Transcribe the stretch of entries below from the line with "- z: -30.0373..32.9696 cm" through the line with "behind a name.", exactly and with both ends included; leave out all other lines.
^^^^^^^^
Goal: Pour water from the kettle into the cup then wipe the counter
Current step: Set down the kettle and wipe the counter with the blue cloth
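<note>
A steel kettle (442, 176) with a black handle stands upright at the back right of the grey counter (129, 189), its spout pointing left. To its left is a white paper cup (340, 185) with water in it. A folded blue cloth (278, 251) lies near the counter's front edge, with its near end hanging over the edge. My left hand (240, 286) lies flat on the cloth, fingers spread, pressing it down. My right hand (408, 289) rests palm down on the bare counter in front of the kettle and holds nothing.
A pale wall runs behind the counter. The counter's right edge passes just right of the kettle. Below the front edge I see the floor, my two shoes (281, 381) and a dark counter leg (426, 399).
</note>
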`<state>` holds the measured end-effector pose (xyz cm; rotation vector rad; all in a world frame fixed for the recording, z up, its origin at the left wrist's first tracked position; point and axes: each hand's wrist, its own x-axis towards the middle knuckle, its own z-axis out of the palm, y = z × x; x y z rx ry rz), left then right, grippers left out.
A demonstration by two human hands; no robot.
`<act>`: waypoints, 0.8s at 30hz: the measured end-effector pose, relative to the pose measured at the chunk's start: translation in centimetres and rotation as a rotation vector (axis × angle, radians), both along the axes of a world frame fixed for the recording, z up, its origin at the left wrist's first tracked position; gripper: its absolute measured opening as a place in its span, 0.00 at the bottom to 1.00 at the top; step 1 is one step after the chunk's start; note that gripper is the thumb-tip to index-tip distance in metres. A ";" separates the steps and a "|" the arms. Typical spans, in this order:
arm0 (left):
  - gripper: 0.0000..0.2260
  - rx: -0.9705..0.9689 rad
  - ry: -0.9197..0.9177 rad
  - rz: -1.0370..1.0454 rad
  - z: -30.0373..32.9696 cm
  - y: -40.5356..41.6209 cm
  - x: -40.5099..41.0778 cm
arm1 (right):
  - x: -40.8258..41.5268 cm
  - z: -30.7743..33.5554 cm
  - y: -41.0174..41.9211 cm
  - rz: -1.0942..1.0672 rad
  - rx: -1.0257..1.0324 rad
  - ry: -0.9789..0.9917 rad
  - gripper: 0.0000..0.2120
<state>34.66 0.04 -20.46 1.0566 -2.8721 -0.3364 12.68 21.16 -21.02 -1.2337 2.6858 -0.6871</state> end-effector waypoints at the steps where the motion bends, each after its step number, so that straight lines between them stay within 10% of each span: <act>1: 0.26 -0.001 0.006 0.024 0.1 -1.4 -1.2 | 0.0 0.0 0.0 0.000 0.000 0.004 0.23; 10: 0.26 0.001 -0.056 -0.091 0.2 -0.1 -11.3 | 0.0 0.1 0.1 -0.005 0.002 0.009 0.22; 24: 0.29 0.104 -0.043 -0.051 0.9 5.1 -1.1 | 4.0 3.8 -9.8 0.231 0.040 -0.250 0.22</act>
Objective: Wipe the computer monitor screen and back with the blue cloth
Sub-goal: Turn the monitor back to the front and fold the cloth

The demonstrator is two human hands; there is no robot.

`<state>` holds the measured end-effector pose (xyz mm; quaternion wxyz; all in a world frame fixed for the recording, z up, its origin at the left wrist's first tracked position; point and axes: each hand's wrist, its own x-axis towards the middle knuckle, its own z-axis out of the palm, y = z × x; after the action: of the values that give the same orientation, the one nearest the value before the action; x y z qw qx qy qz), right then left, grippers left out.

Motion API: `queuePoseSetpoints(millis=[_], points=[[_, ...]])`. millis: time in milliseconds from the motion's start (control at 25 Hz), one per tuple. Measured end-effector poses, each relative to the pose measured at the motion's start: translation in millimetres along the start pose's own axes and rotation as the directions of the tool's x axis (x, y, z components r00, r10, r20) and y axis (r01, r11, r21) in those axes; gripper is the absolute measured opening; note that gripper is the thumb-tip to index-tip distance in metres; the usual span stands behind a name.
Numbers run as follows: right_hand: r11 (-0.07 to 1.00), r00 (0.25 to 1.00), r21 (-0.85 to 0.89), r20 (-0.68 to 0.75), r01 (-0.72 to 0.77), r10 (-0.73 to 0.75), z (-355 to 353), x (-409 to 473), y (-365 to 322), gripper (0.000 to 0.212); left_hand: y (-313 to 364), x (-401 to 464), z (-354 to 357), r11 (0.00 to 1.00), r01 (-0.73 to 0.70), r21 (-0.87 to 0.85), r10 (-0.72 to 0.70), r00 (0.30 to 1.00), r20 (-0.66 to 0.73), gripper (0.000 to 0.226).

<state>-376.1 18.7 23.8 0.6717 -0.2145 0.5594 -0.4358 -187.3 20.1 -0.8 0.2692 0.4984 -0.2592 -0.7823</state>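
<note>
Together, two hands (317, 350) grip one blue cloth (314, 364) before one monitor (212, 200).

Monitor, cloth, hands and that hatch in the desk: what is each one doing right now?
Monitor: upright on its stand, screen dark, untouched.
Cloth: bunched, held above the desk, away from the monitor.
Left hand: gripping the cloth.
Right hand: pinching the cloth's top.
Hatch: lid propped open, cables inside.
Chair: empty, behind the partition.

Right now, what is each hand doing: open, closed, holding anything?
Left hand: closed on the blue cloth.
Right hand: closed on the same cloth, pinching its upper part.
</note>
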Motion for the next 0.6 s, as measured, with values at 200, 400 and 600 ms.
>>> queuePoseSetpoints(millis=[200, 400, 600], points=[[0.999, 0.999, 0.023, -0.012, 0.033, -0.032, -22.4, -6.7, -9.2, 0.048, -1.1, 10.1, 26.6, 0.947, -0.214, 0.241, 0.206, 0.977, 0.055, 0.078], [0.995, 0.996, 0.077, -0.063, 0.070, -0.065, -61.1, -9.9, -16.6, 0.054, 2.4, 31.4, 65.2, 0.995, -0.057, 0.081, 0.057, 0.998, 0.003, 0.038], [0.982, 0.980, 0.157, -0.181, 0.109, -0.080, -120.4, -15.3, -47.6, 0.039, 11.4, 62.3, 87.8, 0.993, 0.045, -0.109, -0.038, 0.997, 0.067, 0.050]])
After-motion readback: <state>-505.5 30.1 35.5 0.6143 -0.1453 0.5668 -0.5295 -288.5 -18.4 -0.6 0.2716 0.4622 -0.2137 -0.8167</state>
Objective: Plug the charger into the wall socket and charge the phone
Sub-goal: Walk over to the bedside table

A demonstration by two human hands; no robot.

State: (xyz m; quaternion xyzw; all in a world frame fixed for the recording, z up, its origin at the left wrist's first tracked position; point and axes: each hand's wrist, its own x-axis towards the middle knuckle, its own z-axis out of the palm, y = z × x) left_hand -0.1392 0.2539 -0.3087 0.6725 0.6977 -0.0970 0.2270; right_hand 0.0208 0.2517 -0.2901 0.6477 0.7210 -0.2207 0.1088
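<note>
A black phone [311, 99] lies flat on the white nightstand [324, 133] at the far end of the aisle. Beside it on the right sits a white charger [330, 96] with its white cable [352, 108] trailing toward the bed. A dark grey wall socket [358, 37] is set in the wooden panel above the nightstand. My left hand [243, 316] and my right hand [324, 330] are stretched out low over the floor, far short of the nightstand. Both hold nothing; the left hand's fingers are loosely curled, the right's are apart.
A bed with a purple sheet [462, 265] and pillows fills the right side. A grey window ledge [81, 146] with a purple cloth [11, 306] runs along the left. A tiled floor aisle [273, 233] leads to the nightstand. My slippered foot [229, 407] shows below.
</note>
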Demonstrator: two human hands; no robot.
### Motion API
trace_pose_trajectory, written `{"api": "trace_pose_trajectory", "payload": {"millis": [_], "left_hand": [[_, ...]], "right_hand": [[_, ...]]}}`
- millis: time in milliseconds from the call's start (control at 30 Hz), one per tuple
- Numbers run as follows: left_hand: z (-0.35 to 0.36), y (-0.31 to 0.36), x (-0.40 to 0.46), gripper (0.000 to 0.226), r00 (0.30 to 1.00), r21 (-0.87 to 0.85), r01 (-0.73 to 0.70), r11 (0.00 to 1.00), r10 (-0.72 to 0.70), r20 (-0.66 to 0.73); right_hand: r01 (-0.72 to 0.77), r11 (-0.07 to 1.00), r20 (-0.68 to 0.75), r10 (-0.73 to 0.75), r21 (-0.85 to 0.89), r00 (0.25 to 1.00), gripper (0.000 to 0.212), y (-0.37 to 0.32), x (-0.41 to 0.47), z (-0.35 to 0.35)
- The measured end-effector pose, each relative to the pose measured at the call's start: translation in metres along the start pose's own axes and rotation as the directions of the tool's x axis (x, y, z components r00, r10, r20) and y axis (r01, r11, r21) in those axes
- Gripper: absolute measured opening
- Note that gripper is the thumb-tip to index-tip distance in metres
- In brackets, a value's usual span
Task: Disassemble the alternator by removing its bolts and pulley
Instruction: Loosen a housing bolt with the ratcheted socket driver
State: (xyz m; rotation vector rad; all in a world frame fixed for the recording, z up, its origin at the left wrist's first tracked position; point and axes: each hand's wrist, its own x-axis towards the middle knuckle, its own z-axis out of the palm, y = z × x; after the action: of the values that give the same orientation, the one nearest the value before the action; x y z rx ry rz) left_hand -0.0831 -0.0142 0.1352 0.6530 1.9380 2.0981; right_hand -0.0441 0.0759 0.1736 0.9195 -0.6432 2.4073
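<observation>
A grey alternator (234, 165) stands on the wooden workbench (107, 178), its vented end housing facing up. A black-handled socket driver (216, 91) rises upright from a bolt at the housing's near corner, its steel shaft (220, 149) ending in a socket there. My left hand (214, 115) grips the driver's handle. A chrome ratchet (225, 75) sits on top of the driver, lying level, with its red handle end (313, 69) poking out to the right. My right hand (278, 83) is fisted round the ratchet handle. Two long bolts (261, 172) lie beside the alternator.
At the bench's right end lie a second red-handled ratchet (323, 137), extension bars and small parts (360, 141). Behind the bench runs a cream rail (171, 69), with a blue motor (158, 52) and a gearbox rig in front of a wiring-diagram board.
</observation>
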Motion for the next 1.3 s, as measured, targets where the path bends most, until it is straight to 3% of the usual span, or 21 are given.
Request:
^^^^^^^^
● ANSWER TO THIS TASK:
  - z: -30.0373..32.9696 cm
  - y: -40.5356..41.6209 cm
  - x: -40.5099..41.0778 cm
arm1 (right):
  - x: -40.8258..41.5268 cm
  - z: -30.7743..33.5554 cm
  - y: -41.0174..41.9211 cm
  - rz: -1.0942..1.0672 rad
  - rx: -1.0257..1.0324 rad
  - ry: -0.9789..0.9917 rad
  - gripper: 0.0000..0.2120
<state>34.66 0.04 -20.46 1.0566 -2.8721 -0.3364 12.68 21.16 -21.02 -1.2337 2.6858 -0.6871</state> end-effector waypoints at the steps where the motion bends, each after its step number, so that straight lines between them stay within 10% of each span: <act>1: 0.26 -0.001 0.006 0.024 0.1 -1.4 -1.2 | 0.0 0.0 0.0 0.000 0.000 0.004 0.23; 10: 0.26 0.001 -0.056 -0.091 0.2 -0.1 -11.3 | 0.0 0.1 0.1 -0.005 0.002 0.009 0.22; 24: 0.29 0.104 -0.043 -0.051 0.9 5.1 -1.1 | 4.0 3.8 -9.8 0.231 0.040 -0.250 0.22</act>
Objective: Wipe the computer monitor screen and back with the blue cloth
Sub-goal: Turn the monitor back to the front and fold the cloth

The demonstrator is two human hands; there is no robot.

`<state>` holds the measured end-effector pose (xyz mm; quaternion wxyz; all in a world frame fixed for the recording, z up, its origin at the left wrist's first tracked position; point and axes: each hand's wrist, its own x-axis towards the middle knuckle, its own z-axis out of the palm, y = z × x; after the action: of the values that give the same orientation, the one nearest the value before the action; x y z qw qx qy qz), right then left, grippers left out.

Motion API: `queuePoseSetpoints(millis=[_], points=[[_, ...]])`. millis: time in milliseconds from the motion's start (control at 25 Hz), one per tuple. Measured end-effector poses, each relative to the pose measured at the motion's start: translation in millimetres along the start pose's own axes and rotation as the directions of the tool's x axis (x, y, z components r00, r10, r20) and y axis (r01, r11, r21) in those axes; gripper is the absolute measured opening; note that gripper is the thumb-tip to index-tip distance in metres; the usual span stands behind a name.

The complete answer has now been given.